- [Task] Transcribe the listing below exactly, leaving out each image.
++++ Raw data
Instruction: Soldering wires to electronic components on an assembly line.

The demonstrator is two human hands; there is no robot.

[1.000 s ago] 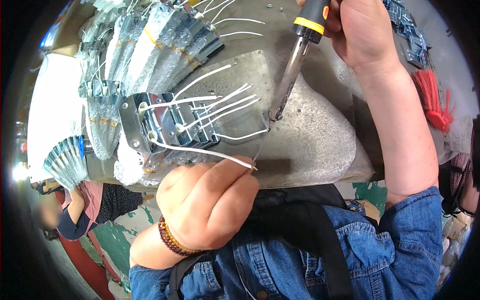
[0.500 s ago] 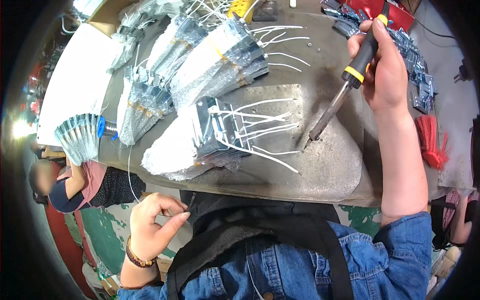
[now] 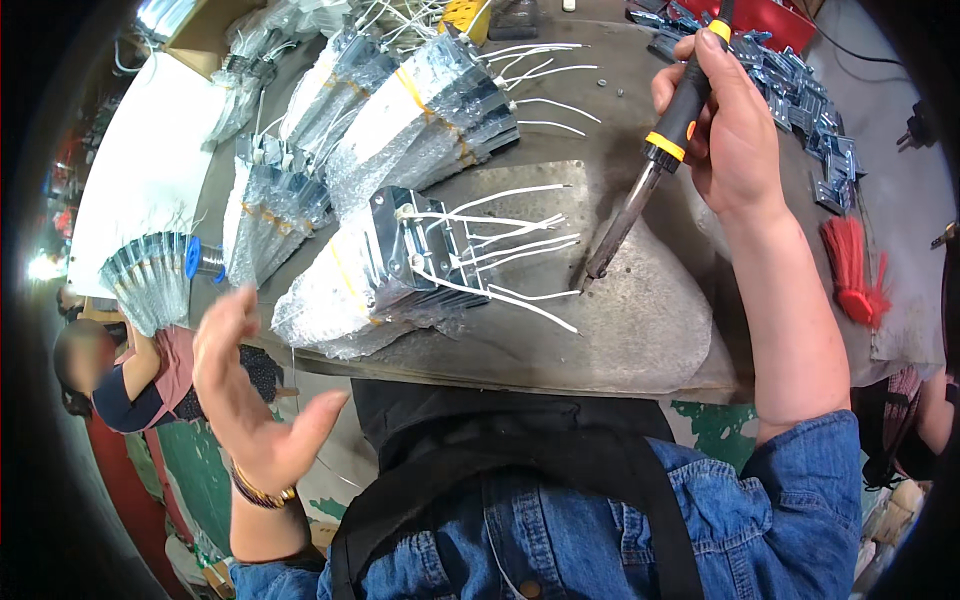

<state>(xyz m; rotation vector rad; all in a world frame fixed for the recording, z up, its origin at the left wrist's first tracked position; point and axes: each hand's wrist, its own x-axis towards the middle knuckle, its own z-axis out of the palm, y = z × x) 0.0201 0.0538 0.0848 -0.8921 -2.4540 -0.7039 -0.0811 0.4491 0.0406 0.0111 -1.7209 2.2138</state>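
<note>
In my right hand (image 3: 735,135) is a soldering iron (image 3: 680,118) with a black and yellow handle, my fingers wrapped round it. Its dark tip points down beside the bare end of a white wire (image 3: 535,294), close to the metal plate (image 3: 655,325); whether they touch I cannot tell. That wire comes from a bubble-wrapped bundle of metal parts (image 3: 425,245), whose several white leads lie to the right. My left hand (image 3: 245,400) is raised off the table's near edge, thumb spread from the straightened fingers, nothing visible in it. A thin strand hangs near it.
More bubble-wrapped bundles (image 3: 410,120) lie at the back left. A blue spool (image 3: 205,259) stands by another bundle (image 3: 150,280) at the left edge. Loose metal brackets (image 3: 800,90) and a red brush (image 3: 850,270) are on the right. A co-worker (image 3: 130,370) sits at the left.
My left hand has opened from a pinch on a thin strand and moved up and left. The iron stays in my right hand, its tip still near the wire end. The view has shifted slightly.
</note>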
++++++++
- [Exercise answer]
Instruction: Soldering wires to electronic components on an assembly line.

The demonstrator is two human hands; there is no robot.

[1.000 s ago] 
[0.500 s ago] 
[now] 

<state>(xyz m; rotation vector rad; all in a world frame fixed for the recording, z up, its origin at the left wrist's first tracked position; point and axes: each hand's wrist, its own x-axis towards the middle knuckle, its own z-axis out of the palm, y = z × x) 0.0201 0.0538 0.0848 -0.8921 -2.4540 -0.7039 -0.0811 0.4491 0.0406 0.0111 -1.7209 2.2138</state>
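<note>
In my right hand (image 3: 735,135) is a soldering iron (image 3: 680,118) with a black and yellow handle, my fingers wrapped round it. Its dark tip points down beside the bare end of a white wire (image 3: 535,294), close to the metal plate (image 3: 655,325); whether they touch I cannot tell. That wire comes from a bubble-wrapped bundle of metal parts (image 3: 425,245), whose several white leads lie to the right. My left hand (image 3: 245,400) is raised off the table's near edge, thumb spread from the straightened fingers, nothing visible in it. A thin strand hangs near it.
More bubble-wrapped bundles (image 3: 410,120) lie at the back left. A blue spool (image 3: 205,259) stands by another bundle (image 3: 150,280) at the left edge. Loose metal brackets (image 3: 800,90) and a red brush (image 3: 850,270) are on the right. A co-worker (image 3: 130,370) sits at the left.
My left hand has opened from a pinch on a thin strand and moved up and left. The iron stays in my right hand, its tip still near the wire end. The view has shifted slightly.
</note>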

Apart from this answer, nothing more is required.